I agree with her: leadership here is important, but I think there's something even bigger: culture.
We're all excited to be building Nakama. We think it'll change the world. We've been "infected" and are driving towards near-term ship-dates and longer-term milestones. Salaries aren't as high as other places, the risks are high, but building something we're all excited about, with a few specific ship-dates we're driving towards. There's a lot of day-to-day tracking on the project side: filing bugs, checking up on milestones, status updates, etc. We also spend some time thinking about the big picture stuff: how does what we build change people's lives? Why are they going to use it and why our solution instead of someone else's? But what we don't do is spend a lot of time actively *trying* to get the team revved up... We already are :-)
David and I had breakfast with Cal Henderson , the architect behind Flickr , yesterday. He's a smart guy that gets excited about the problems he gets to solve, and the people he works with... a lot like our guys. Then we had lunch with a fantastically talented person in the wireless space, talking about our Europe/Asia strategy. Just a few minutes into lunch and she had us excited at the opportunity and the strategy to get there...
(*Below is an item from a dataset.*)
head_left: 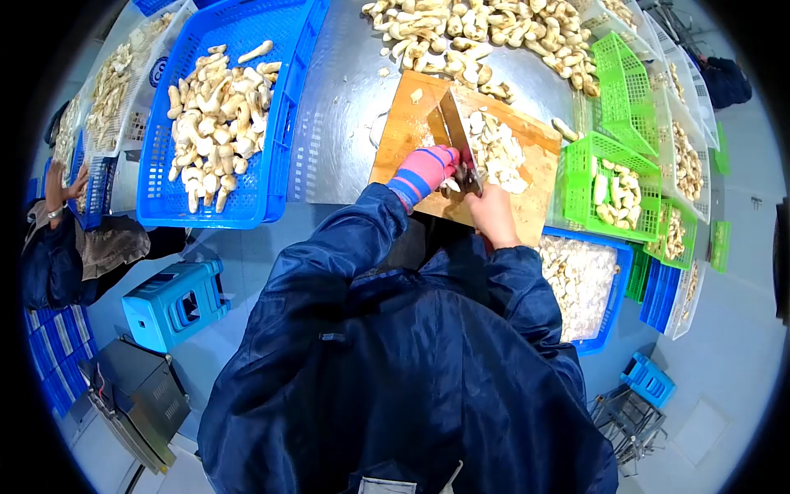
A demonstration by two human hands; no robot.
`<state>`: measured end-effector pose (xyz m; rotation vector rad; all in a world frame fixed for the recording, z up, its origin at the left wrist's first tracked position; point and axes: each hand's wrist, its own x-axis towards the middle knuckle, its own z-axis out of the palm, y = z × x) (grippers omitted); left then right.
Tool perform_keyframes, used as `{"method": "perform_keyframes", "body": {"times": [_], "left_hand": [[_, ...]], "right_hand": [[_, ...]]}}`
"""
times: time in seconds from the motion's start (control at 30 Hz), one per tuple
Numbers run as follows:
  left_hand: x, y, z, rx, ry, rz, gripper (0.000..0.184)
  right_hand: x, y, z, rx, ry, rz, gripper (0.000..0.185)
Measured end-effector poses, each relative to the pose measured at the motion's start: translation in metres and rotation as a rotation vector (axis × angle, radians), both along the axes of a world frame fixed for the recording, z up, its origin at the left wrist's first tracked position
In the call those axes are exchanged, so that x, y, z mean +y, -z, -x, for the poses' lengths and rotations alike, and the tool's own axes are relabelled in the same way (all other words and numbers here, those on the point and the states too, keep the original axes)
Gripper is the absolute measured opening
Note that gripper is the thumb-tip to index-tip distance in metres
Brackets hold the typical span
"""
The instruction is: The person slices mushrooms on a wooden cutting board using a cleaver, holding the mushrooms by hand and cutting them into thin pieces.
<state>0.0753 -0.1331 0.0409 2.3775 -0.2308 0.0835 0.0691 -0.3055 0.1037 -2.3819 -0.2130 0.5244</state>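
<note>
My left hand (426, 174), in a pink and blue striped glove, is closed on a pale mushroom piece (450, 184) at the left face of the knife. My bare right hand (491, 211) grips the handle of the knife (454, 123), whose broad blade points away from me over the wooden cutting board (399, 123). Right of the blade lies a pile of cut mushroom slices (498, 152). A small piece (416, 95) rests near the board's far left corner.
A blue basket of mushrooms (284, 156) is at the left, whole mushrooms (494, 33) lie beyond the board, and green baskets (613, 146) (623, 90) stand right. Below them sits a blue-rimmed crate of slices (611, 309). A co-worker's arm (56, 193) shows far left.
</note>
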Motion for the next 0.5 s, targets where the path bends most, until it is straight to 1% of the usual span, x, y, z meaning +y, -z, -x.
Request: {"method": "perform_keyframes", "body": {"times": [0.1,0.13,0.23,0.33,0.43,0.47,0.5], "left_hand": [[0.001,0.005,0.002,-0.062,-0.007,0.068,0.012],[0.000,0.005,0.005,-0.077,-0.014,0.101,0.012],[-0.002,-0.003,0.005,0.038,-0.036,0.024,0.011],[-0.001,0.000,0.004,0.027,-0.024,-0.003,0.010],[-0.002,0.005,0.004,0.005,-0.022,-0.030,0.011],[-0.002,0.007,0.002,-0.007,-0.024,-0.039,0.011],[-0.002,0.003,0.004,-0.015,-0.019,0.012,0.011]], "right_hand": [[-0.001,-0.009,-0.003,0.032,0.020,-0.055,0.023],[-0.002,-0.021,0.000,-0.008,-0.002,-0.071,0.021],[0.005,-0.046,0.008,0.204,0.078,-0.074,0.019],[0.010,-0.022,0.001,0.207,0.091,-0.065,0.018],[0.006,-0.017,-0.007,0.241,0.091,-0.098,0.019],[0.003,-0.013,-0.008,0.116,0.082,-0.082,0.019],[0.002,-0.008,-0.006,-0.005,0.068,-0.065,0.020]]}}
The more people we meet, the more clear this becomes: Working with great people on problems that interest you, creating solutions that have the potential to have an impact on people ... that's what's gets people motivated, and excited.
We're looking for great people. People who provoke us. People who see the opportunity, the value, the dream, who push us further and are truly self-starters ... that's our culture... it's what reinforces our culture ... it's why David was up at 2:30 last night working on something, and why Dan's routinely *still* up at 9 a.m. debugging one thing or another.
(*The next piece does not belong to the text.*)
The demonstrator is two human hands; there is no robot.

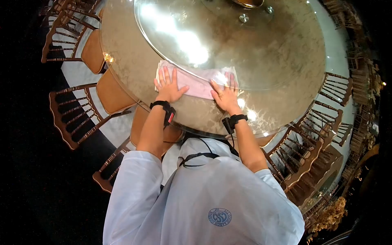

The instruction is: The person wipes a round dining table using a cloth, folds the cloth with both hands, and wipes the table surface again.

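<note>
A pink cloth (194, 83) lies spread on the round table (134, 77), partly over the rim of the glass turntable (261, 53). My left hand (169, 86) rests flat with fingers apart on the cloth's left part. On its right part lies my right hand (226, 94), palm down, with the fingers stretched out. Both hands press on the cloth from above and neither grasps it. Each wrist wears a black strap with a small device.
Brown wooden chairs with tan seats (114, 92) stand along the table's left side. More chairs (300, 151) are at the right. A round glass lid-like object (248, 3) and small metal knobs (244, 18) are at the far side of the turntable. Dried flowers (330, 214) show at the lower right.
</note>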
So maybe the most important part of leadership is setting the right culture and hiring the right people. It's the reason Jack Welch talked about "differentiating" your team, and picking the right people, and why Google and Microsoft fly hundreds (thousands?) of bright young grads out each and every year to meet dozens of people internally ... only to hire the brightest few that stand out.
P.S. the Globe's told me that RSS is coming really soon! :-)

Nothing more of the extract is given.